Your task
Look through the listing below, and wherever a line has the string "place", pull it out.
:::::
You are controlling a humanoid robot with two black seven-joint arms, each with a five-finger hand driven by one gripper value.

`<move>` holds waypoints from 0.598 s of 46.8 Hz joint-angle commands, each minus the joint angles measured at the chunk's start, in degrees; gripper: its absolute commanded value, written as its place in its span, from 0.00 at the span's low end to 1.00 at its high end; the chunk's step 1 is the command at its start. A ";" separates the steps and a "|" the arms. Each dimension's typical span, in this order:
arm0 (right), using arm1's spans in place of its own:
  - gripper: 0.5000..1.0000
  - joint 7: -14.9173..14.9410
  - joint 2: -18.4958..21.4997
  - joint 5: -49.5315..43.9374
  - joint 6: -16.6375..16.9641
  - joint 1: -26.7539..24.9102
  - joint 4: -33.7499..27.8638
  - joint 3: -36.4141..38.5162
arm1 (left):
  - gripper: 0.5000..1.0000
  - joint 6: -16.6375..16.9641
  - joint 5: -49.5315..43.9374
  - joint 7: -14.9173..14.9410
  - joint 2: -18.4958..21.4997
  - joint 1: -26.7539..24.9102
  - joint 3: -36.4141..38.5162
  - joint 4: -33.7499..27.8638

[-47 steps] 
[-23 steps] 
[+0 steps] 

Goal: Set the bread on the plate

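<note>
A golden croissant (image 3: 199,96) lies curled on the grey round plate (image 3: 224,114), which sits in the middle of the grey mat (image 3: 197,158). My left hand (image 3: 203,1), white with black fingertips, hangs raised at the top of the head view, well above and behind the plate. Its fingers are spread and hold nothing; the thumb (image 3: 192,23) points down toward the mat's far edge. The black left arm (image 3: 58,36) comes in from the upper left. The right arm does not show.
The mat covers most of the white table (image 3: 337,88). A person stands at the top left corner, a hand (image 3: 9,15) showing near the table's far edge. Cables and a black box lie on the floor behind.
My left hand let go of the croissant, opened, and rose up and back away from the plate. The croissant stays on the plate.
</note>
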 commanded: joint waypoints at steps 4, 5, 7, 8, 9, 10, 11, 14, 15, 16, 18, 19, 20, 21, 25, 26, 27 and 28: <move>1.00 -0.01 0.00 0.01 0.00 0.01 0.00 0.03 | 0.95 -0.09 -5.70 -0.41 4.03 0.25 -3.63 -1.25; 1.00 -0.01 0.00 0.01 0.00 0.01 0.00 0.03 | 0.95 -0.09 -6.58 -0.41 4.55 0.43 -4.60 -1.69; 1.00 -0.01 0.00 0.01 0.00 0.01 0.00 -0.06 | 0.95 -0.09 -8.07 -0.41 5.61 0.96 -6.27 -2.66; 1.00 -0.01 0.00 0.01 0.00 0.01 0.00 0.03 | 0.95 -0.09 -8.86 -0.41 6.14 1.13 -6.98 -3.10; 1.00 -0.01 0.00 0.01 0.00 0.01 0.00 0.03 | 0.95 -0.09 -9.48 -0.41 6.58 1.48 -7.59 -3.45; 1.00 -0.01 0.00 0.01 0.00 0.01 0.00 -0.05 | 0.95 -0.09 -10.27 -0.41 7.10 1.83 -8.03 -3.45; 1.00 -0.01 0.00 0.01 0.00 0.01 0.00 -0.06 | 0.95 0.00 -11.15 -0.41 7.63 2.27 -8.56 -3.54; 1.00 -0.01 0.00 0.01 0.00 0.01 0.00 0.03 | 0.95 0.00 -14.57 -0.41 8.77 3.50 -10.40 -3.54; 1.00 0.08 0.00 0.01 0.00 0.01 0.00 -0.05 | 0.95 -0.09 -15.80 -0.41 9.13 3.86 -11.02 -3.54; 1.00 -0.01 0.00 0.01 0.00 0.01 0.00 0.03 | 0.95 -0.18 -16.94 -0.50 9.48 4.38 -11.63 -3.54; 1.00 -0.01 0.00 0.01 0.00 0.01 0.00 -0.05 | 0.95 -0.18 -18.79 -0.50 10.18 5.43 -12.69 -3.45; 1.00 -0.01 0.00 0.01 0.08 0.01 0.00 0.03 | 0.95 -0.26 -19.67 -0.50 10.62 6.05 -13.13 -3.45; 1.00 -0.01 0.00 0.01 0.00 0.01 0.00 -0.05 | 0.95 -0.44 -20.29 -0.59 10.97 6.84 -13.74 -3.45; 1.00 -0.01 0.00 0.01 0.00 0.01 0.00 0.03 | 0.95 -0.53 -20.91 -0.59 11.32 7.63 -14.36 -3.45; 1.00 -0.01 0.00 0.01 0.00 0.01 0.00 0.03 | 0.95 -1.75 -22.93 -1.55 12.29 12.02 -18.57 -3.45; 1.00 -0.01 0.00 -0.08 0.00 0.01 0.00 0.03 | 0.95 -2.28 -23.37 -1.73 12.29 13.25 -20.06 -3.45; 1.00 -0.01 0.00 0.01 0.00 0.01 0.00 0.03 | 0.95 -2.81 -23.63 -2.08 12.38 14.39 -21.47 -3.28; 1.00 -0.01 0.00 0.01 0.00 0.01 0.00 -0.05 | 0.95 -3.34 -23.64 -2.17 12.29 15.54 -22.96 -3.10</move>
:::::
Solution
`<move>` holds waypoints from 0.598 s of 46.8 Hz joint-angle commands, each minus the joint angles measured at the chunk's start, in degrees; gripper: its absolute commanded value, written as its place in its span, from 0.00 at the span's low end to 1.00 at its high end; the chunk's step 1 is the command at its start. A ";" separates the steps and a "|" the arms. Each dimension's typical span, in this order:
arm0 (right), using arm1's spans in place of its own:

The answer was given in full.